About this exercise
Give the listing again, word for word, and let no picture into it.

⟨

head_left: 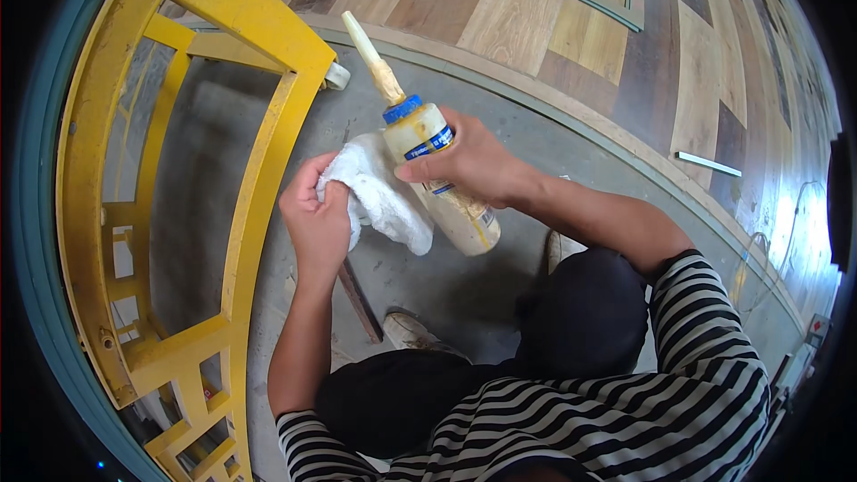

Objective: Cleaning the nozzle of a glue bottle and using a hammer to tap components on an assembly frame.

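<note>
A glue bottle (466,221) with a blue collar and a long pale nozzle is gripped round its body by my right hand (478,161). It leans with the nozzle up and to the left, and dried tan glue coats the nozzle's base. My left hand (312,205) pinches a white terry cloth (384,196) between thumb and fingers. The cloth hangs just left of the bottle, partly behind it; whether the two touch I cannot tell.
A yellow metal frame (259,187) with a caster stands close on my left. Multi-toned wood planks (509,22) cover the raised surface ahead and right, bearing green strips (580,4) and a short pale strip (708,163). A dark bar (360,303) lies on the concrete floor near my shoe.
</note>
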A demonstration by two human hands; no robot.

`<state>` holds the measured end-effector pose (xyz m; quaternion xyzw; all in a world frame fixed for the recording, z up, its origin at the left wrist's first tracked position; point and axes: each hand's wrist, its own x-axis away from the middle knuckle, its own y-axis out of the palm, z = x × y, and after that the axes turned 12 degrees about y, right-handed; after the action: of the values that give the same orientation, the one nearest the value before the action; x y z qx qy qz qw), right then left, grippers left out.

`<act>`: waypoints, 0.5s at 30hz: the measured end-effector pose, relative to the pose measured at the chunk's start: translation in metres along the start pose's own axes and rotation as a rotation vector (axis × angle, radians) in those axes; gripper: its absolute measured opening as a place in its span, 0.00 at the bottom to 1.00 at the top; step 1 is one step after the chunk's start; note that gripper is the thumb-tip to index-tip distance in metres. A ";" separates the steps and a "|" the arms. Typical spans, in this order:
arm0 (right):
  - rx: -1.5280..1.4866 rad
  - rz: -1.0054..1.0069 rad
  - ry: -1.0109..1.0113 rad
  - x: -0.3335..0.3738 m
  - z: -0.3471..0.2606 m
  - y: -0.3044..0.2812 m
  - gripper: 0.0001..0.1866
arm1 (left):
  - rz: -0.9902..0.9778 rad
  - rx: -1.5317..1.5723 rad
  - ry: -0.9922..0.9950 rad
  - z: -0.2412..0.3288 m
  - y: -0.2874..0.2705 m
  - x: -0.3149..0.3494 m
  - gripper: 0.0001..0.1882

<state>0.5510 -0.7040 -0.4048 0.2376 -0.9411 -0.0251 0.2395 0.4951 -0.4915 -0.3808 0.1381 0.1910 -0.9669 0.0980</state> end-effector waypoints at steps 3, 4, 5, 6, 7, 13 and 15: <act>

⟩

Exercise output
head_left: 

Objective: Cleaning the nozzle of a glue bottle and using a hammer to tap components on an assembly frame.

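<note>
A glue bottle (466,221) with a blue collar and a long pale nozzle is gripped round its body by my right hand (478,161). It leans with the nozzle up and to the left, and dried tan glue coats the nozzle's base. My left hand (312,205) pinches a white terry cloth (384,196) between thumb and fingers. The cloth hangs just left of the bottle, partly behind it; whether the two touch I cannot tell.
A yellow metal frame (259,187) with a caster stands close on my left. Multi-toned wood planks (509,22) cover the raised surface ahead and right, bearing green strips (580,4) and a short pale strip (708,163). A dark bar (360,303) lies on the concrete floor near my shoe.
</note>
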A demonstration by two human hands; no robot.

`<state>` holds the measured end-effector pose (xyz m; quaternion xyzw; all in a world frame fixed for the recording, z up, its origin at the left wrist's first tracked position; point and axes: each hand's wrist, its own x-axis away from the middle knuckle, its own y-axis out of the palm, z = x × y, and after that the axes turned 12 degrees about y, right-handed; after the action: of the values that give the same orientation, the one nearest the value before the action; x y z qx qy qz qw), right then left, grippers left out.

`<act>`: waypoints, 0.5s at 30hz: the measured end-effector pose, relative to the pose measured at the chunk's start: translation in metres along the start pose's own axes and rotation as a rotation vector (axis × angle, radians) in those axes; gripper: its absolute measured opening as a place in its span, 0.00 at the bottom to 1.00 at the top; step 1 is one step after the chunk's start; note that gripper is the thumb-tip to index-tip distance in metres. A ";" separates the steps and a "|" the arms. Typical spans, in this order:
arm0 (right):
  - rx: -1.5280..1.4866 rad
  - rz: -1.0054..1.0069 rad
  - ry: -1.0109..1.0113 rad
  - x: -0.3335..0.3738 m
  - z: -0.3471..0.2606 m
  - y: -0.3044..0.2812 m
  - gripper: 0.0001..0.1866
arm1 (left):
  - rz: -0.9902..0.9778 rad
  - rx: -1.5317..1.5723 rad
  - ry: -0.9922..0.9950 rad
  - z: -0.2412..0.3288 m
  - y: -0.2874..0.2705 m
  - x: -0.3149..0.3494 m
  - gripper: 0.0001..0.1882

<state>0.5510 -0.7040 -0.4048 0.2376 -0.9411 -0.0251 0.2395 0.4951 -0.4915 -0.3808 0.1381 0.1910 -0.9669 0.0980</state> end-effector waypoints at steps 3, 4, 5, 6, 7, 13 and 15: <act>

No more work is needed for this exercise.